When the idea of MP3s came along and there weren’t much in the way of online “download-to-own” music stores as a legitimate online music source, the way to build your online music source was to buy CDs and “rip” them to your hard disk.
What was this, you may ask? Here, you use a music management program like iTunes or Windows Media Player to copy the digital audio from your CDs to your computer’s hard disk and make each track its own audio file based on a certain standard. Such programs work with one or more music-metadata sources like Gracenote, AllMusic or FreeDB to obtain the details about the album and who performed on it to identify each of the recordings.Then we play the music from the computer’s hard disk using the music management program. For portable enjoyment, you would “sync” albums, playlists or tracks out to your portable MP3 player or smartphone, or to removable storage like an SD card or USB memory stick.

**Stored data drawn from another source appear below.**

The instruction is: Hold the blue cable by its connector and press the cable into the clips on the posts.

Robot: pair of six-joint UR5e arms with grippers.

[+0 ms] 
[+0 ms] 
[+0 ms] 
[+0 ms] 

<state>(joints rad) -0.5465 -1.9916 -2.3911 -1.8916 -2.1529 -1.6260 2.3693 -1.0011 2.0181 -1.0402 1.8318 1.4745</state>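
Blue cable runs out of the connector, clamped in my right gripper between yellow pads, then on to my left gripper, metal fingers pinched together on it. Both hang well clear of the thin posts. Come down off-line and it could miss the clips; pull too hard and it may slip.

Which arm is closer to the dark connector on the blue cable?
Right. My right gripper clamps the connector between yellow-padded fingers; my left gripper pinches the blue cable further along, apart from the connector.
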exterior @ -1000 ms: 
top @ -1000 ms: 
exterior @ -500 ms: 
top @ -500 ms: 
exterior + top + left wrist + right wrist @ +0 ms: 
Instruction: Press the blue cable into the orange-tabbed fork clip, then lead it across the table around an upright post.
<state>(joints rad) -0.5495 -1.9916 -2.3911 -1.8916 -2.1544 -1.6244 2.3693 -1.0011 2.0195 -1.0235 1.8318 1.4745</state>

I would personally “rip” my CD collection to 192kbps WMA files which have been considered efficient yet able to come across at a quality equivalent to the 320kbps MP3 file. The WMA and AAC files use proprietary algorithms developed by Microsoft and Dolby respecitively to produce a better-sounding audio file compared to a similarly-sized MP3 file.
Now with iTunes and Amazon on the scene and an increasing number of record companies offering access to MP3s of their albums when you purchase them on vinyl, we are seeing less importance in buying music on CD. I do still continue to buy most of my music on CD and rip it to the hard disk. I would use iTunes for purchasing music “as a single” or if it isn’t available on CD.

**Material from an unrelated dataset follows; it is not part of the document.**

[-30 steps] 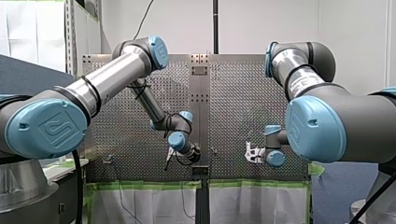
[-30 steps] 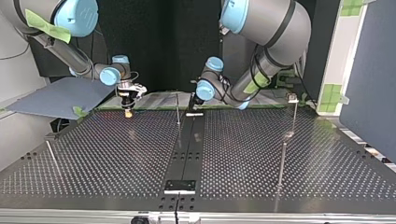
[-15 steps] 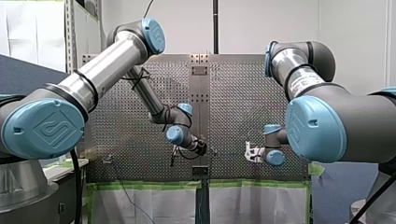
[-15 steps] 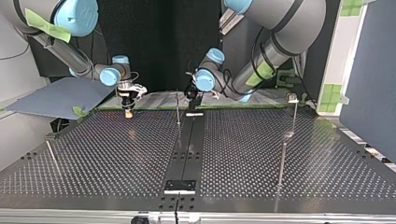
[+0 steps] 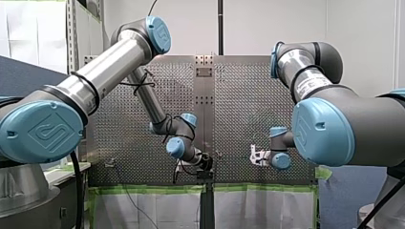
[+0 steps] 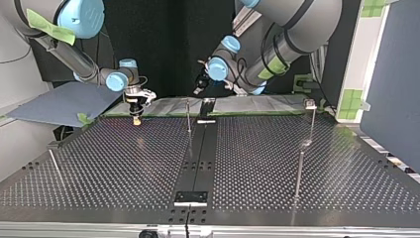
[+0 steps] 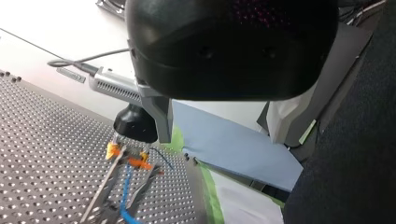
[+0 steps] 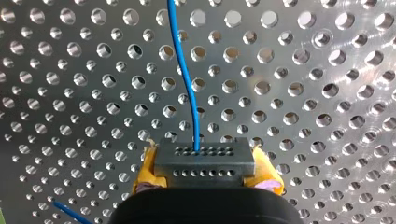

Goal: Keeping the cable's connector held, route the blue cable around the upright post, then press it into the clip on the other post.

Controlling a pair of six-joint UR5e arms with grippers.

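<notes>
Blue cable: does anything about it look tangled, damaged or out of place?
Nothing stands out. In the right wrist view, the visible stretch of the blue cable leaves the connector in a gentle bend with no kink. The connector sits squarely between the yellow pads of my right gripper.

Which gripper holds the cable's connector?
My right gripper: its yellow pads clamp the grey connector, with the blue cable leading out of it. My left gripper hangs well apart from the connector.
</notes>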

I retain my CD collection for a few reasons. For example, I could play CDs on hi-fi equipment which, in a lot of cases with the good stuff, sounds better than what I would be using for MP3 playback. Another reason that has come to mind with FLAC and similar high-grade audio files and high-grade network-capable audio equipment coming to the fore is the ability to “re-rip” the CDs to better-sounding FLAC using a media management program that works to this standard like dbPoweramp or Exact Audio Copy. Microsoft Windows 10 even offers the ability to rip CDs to FLAC as an “out-of-the-box” feature and I have taken advantage of this feature with newly-purchased CDs and some of the older discs.

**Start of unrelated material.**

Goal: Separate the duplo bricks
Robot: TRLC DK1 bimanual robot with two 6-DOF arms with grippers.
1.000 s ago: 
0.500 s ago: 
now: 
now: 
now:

I could then subsequently use the media manager to downconvert selected material to MP3, WMA or AAC for transfer to most portable equipment when taking it on the road or copy the music to a NAS with a DLNA media server that streams to the good equipment or downconverts and streams to equipment not capable of FLAC sound files.
Being able to keep using CDs as a music medium will still be important to me because of the ability to play them through good-quality equipment along with being able to reuse them as sources for high-quality file-based audio.